### WHAT YOU NEED TO DO
If a line in the data below contains "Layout", copy it.

### RECORDS PROVIDED
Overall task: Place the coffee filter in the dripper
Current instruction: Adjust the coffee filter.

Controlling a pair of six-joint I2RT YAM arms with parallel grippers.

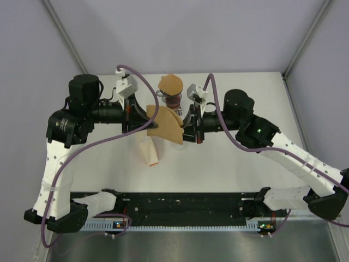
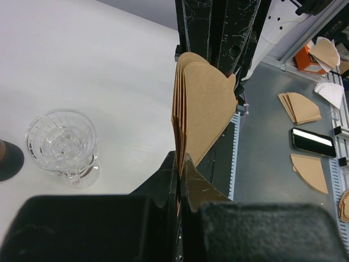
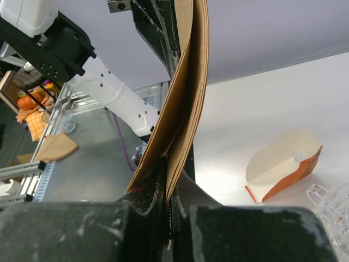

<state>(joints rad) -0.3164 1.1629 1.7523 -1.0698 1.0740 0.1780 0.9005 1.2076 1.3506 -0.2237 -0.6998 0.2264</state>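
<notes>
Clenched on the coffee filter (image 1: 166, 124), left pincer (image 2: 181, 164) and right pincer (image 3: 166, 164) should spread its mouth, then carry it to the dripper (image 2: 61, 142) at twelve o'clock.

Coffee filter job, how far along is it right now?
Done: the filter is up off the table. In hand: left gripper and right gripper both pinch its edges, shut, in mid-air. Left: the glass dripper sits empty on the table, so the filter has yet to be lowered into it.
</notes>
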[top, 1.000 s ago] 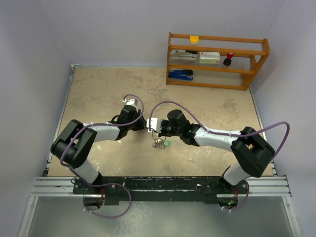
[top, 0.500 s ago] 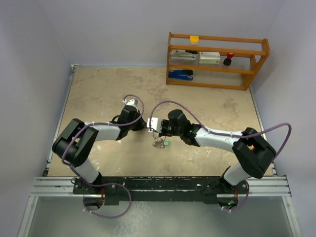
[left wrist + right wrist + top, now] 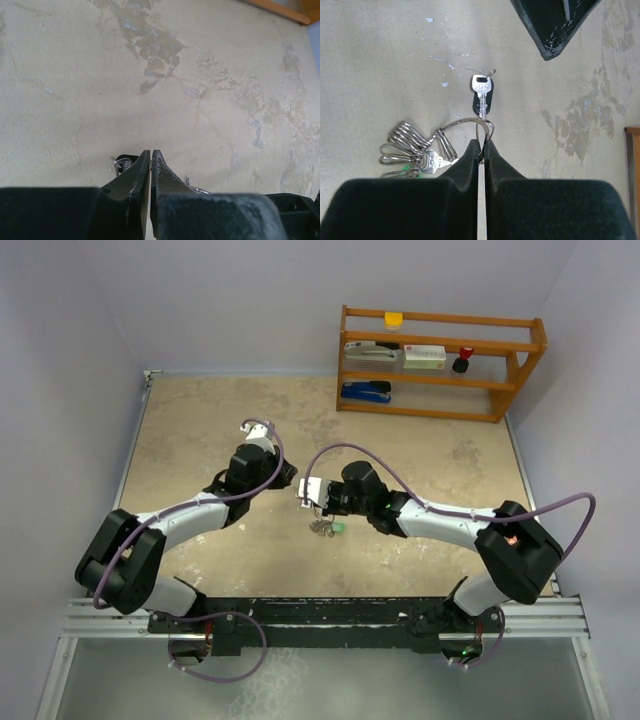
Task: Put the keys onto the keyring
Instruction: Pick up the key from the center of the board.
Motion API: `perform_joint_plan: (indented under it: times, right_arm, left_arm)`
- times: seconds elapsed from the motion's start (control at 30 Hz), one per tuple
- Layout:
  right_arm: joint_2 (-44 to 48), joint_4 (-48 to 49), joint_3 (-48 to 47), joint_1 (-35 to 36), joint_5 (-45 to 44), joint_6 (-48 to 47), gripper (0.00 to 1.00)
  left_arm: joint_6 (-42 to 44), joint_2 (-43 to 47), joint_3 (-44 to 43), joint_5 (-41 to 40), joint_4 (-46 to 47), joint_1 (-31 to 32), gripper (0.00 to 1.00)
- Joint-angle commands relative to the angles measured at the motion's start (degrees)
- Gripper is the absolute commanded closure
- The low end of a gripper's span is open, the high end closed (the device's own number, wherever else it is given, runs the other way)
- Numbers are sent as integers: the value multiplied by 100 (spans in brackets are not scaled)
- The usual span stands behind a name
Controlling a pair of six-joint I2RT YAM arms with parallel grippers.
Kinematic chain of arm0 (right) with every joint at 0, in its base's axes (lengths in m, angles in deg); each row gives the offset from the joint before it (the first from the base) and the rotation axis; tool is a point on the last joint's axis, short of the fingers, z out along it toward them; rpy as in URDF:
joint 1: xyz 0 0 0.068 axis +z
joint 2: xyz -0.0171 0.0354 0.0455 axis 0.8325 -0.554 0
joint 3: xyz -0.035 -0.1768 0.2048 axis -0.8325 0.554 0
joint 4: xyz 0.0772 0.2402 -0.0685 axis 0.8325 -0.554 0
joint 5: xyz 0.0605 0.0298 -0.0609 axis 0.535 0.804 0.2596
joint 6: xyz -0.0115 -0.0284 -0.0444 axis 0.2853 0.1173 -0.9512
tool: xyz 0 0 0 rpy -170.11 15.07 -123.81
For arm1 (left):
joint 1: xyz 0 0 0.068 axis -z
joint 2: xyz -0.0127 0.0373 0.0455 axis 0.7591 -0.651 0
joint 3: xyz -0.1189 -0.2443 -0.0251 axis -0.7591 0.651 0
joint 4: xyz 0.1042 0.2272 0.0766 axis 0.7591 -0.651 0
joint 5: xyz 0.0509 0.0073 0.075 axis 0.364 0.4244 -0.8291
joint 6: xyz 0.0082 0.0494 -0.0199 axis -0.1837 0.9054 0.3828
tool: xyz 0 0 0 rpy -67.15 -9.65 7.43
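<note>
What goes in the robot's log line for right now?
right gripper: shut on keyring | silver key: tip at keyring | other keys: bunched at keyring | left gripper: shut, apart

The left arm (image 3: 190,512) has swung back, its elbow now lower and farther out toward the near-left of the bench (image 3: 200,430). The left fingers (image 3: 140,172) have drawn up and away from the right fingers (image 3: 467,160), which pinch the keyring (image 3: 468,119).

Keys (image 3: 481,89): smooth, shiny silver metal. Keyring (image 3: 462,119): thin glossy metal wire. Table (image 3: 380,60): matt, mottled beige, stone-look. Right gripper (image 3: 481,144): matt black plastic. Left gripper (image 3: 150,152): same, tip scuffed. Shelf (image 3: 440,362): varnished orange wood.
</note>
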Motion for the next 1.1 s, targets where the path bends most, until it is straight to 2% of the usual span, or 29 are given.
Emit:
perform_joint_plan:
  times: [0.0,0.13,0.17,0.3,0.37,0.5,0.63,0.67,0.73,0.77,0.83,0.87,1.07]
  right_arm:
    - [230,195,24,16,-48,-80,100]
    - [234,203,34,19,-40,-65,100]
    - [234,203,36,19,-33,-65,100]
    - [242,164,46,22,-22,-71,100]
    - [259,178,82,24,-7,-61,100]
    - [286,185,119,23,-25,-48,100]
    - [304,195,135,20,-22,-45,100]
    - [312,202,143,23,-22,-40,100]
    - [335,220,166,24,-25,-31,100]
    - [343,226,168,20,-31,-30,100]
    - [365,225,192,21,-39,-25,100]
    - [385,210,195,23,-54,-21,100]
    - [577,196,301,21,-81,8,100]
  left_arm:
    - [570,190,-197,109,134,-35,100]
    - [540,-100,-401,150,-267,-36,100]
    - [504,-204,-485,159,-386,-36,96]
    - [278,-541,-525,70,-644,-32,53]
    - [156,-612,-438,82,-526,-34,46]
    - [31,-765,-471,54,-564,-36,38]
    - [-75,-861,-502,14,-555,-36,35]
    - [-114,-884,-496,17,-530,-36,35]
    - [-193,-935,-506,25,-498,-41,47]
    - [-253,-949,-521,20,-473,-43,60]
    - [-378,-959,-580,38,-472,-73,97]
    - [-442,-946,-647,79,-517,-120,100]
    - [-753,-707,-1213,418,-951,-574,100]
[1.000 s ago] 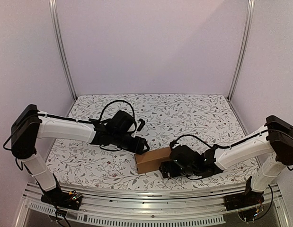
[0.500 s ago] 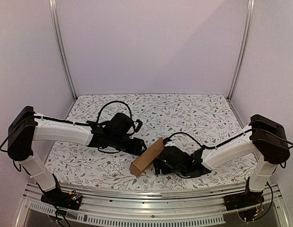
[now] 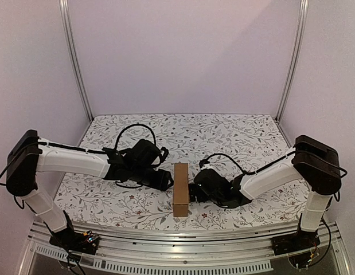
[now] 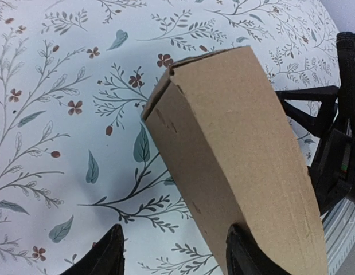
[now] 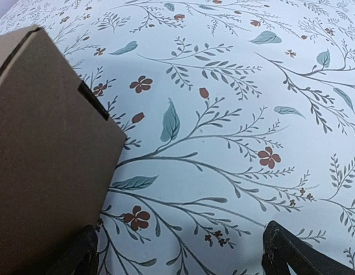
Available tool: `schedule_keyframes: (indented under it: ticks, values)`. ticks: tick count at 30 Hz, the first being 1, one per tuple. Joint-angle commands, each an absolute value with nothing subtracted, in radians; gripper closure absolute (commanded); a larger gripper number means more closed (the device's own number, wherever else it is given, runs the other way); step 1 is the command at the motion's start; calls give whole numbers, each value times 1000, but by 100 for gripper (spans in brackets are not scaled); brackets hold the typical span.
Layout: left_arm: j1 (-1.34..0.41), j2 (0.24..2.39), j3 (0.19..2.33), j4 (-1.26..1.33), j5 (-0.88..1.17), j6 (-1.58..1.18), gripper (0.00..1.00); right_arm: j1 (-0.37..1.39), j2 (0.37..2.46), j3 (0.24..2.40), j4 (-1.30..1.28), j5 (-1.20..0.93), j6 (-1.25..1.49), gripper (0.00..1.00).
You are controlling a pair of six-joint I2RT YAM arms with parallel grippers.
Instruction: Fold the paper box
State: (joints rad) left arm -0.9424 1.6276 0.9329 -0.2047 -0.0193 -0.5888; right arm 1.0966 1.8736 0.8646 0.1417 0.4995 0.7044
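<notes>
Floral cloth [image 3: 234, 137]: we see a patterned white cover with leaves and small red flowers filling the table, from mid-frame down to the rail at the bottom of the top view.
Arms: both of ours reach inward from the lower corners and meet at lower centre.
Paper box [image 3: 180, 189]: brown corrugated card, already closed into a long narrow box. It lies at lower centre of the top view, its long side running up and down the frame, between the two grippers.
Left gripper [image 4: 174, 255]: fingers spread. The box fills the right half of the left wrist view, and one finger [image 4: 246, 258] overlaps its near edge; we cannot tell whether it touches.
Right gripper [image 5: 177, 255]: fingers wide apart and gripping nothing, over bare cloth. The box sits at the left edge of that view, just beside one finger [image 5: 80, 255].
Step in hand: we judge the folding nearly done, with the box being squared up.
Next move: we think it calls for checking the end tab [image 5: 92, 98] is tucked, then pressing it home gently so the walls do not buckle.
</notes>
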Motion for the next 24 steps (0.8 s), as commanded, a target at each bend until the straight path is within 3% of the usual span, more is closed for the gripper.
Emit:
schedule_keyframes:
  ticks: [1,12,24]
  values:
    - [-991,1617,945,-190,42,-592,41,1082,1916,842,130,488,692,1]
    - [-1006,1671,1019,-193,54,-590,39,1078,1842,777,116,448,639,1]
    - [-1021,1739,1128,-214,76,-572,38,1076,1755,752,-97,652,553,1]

### RESULT OF THE EXERCISE
- Layout:
Layout: left_arm: j1 (-1.34..0.41), j2 (0.24..2.39), j3 (0.19..2.33), j4 (-1.26..1.33), j5 (-0.88..1.17), j6 (-1.58..1.18), gripper (0.00..1.00); right_arm: j1 (-0.37..1.39), j2 (0.37..2.46), j3 (0.24..2.40), j4 (-1.30..1.28), j5 (-1.20..0.93), j6 (-1.25..1.49), gripper (0.00..1.00).

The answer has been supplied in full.